What the task asks:
Repeat the data word for word and skip the pictures.

── Extracted entries

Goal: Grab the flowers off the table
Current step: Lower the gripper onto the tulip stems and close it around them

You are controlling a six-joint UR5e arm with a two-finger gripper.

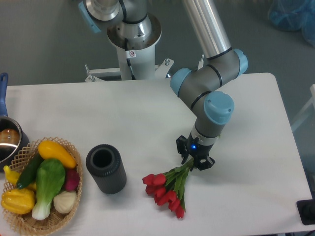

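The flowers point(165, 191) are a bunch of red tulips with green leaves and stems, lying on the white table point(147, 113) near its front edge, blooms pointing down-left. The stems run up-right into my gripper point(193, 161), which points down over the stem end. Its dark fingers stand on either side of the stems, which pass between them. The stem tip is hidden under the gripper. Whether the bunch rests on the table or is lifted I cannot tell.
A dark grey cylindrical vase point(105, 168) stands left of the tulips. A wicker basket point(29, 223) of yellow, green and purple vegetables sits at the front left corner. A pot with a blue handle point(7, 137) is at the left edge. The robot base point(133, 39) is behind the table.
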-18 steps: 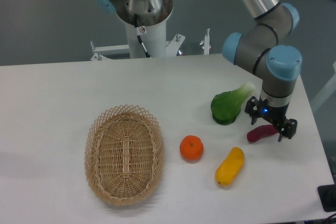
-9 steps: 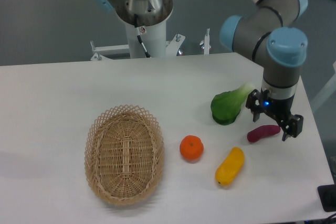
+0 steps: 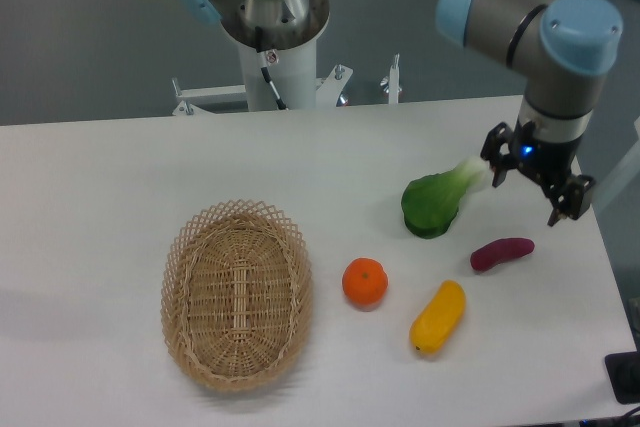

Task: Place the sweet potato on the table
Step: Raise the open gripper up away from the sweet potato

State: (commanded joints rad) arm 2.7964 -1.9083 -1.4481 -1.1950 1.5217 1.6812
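Tool at right of frame, fingers spread wide and holding nothing, hanging clear above the surface. Sweet potato below and slightly left of the tool, well apart from it, lying flat on the surface near the right edge; long axis running lower left to upper right. Leafy green vegetable just left of the tool. Compared with half a second earlier: tool risen and shifted toward upper right, sweet potato unmoved. Placement judged complete; retreat only remaining.
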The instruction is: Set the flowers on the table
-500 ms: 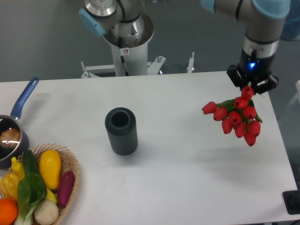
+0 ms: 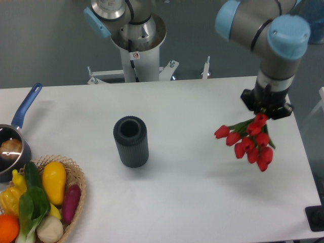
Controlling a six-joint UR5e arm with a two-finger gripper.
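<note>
The flowers (image 2: pixel 248 143), a bunch of red tulip buds with green stems, hang tilted above the right part of the white table (image 2: pixel 192 192). Their stems run up into my gripper (image 2: pixel 265 108), which is shut on them. The buds point down and to the left, and a faint shadow lies on the table below them. The stem ends are hidden inside the gripper's fingers. The arm's blue-capped joints reach down from the upper right.
A dark ribbed vase (image 2: pixel 131 141) stands upright at the middle of the table. At the front left sits a wicker basket (image 2: pixel 76 197) of vegetables, with a blue-handled saucepan (image 2: pixel 12 147) behind it. The robot base (image 2: pixel 136 45) stands behind the table's far edge.
The gripper has come down and slightly left with the flowers, so the bunch now hangs lower and closer to the table.
</note>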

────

Response to this exercise:
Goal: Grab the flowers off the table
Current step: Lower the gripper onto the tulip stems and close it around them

You are controlling a six-joint UR5e arm with a two-finger gripper.


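The flowers point(165, 191) are a bunch of red tulips with green leaves and stems, lying on the white table point(147, 113) near its front edge, blooms pointing down-left. The stems run up-right into my gripper point(193, 161), which points down over the stem end. Its dark fingers stand on either side of the stems, which pass between them. The stem tip is hidden under the gripper. Whether the bunch rests on the table or is lifted I cannot tell.
A dark grey cylindrical vase point(105, 168) stands left of the tulips. A wicker basket point(29, 223) of yellow, green and purple vegetables sits at the front left corner. A pot with a blue handle point(7, 137) is at the left edge. The robot base point(133, 39) is behind the table.
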-18 steps: 
-9 steps: 
+0 steps: 

Task: Place the sweet potato on the table
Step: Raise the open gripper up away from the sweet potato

State: (commanded joints rad) arm 2.7964 -1.9083 -1.4481 -1.1950 1.5217 1.6812
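Tool at right of frame, fingers spread wide and holding nothing, hanging clear above the surface. Sweet potato below and slightly left of the tool, well apart from it, lying flat on the surface near the right edge; long axis running lower left to upper right. Leafy green vegetable just left of the tool. Compared with half a second earlier: tool risen and shifted toward upper right, sweet potato unmoved. Placement judged complete; retreat only remaining.
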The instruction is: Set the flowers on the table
-500 ms: 
+0 ms: 
Controlling a six-joint UR5e arm with a two-finger gripper.
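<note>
The flowers (image 2: pixel 248 143), a bunch of red tulip buds with green stems, hang tilted above the right part of the white table (image 2: pixel 192 192). Their stems run up into my gripper (image 2: pixel 265 108), which is shut on them. The buds point down and to the left, and a faint shadow lies on the table below them. The stem ends are hidden inside the gripper's fingers. The arm's blue-capped joints reach down from the upper right.
A dark ribbed vase (image 2: pixel 131 141) stands upright at the middle of the table. At the front left sits a wicker basket (image 2: pixel 76 197) of vegetables, with a blue-handled saucepan (image 2: pixel 12 147) behind it. The robot base (image 2: pixel 136 45) stands behind the table's far edge.
The gripper has come down and slightly left with the flowers, so the bunch now hangs lower and closer to the table.
</note>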

Nothing more is required for this answer.